Provided data:
★ ★ ★ ★
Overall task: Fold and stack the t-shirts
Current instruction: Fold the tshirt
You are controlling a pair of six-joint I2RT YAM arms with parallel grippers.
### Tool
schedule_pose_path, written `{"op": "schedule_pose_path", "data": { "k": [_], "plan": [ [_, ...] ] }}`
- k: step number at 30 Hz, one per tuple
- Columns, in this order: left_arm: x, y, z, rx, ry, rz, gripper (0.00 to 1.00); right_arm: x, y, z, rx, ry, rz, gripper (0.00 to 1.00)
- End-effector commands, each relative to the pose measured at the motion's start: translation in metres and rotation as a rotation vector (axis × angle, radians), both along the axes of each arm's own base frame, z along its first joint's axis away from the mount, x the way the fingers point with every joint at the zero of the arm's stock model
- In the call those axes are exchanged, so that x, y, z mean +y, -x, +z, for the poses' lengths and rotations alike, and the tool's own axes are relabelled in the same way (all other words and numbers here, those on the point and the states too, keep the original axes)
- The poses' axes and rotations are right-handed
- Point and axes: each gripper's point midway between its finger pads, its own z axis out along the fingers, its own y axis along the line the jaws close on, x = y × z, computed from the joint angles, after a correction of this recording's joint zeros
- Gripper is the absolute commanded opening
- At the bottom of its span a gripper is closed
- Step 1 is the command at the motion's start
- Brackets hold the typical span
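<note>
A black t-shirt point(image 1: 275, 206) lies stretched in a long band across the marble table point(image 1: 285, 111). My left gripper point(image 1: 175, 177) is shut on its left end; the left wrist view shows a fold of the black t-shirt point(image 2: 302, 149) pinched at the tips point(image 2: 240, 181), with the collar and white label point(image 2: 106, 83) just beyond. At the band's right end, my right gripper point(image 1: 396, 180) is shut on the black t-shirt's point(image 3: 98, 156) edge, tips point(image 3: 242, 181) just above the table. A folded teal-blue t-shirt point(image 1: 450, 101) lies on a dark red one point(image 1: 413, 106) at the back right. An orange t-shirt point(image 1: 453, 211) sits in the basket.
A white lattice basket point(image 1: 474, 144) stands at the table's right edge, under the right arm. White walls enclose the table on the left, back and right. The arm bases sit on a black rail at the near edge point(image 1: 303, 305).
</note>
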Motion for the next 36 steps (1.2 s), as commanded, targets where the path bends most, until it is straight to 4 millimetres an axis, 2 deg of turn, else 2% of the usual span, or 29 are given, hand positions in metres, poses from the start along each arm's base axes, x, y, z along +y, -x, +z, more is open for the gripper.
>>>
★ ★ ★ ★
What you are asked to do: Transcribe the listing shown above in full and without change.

Output:
Overall task: Fold and stack the t-shirts
Current instruction: Fold the tshirt
You are controlling a pair of six-joint I2RT YAM arms with parallel grippers.
### Tool
schedule_pose_path, written `{"op": "schedule_pose_path", "data": { "k": [_], "plan": [ [_, ...] ] }}`
- k: step number at 30 Hz, one per tuple
- Columns, in this order: left_arm: x, y, z, rx, ry, rz, gripper (0.00 to 1.00); right_arm: x, y, z, rx, ry, rz, gripper (0.00 to 1.00)
- End-effector commands, each relative to the pose measured at the motion's start: translation in metres and rotation as a rotation vector (axis × angle, radians), both along the axes of each arm's own base frame, z along its first joint's axis away from the mount, x the way the fingers point with every joint at the zero of the arm's stock model
- In the call those axes are exchanged, so that x, y, z mean +y, -x, +z, for the poses' lengths and rotations alike, and the tool's own axes are relabelled in the same way (all other words and numbers here, those on the point and the states too, keep the original axes)
- The poses' axes and rotations are right-handed
- Point and axes: each gripper's point midway between its finger pads, its own z axis out along the fingers, its own y axis along the line the jaws close on, x = y × z, computed from the joint angles, after a correction of this recording's joint zeros
- Gripper is the absolute commanded opening
- At the bottom of its span a gripper is closed
- Step 1 is the command at the motion's start
- Brackets hold the typical span
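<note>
A black t-shirt point(image 1: 275, 206) lies stretched in a long band across the marble table point(image 1: 285, 111). My left gripper point(image 1: 175, 177) is shut on its left end; the left wrist view shows a fold of the black t-shirt point(image 2: 302, 149) pinched at the tips point(image 2: 240, 181), with the collar and white label point(image 2: 106, 83) just beyond. At the band's right end, my right gripper point(image 1: 396, 180) is shut on the black t-shirt's point(image 3: 98, 156) edge, tips point(image 3: 242, 181) just above the table. A folded teal-blue t-shirt point(image 1: 450, 101) lies on a dark red one point(image 1: 413, 106) at the back right. An orange t-shirt point(image 1: 453, 211) sits in the basket.
A white lattice basket point(image 1: 474, 144) stands at the table's right edge, under the right arm. White walls enclose the table on the left, back and right. The arm bases sit on a black rail at the near edge point(image 1: 303, 305).
</note>
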Motion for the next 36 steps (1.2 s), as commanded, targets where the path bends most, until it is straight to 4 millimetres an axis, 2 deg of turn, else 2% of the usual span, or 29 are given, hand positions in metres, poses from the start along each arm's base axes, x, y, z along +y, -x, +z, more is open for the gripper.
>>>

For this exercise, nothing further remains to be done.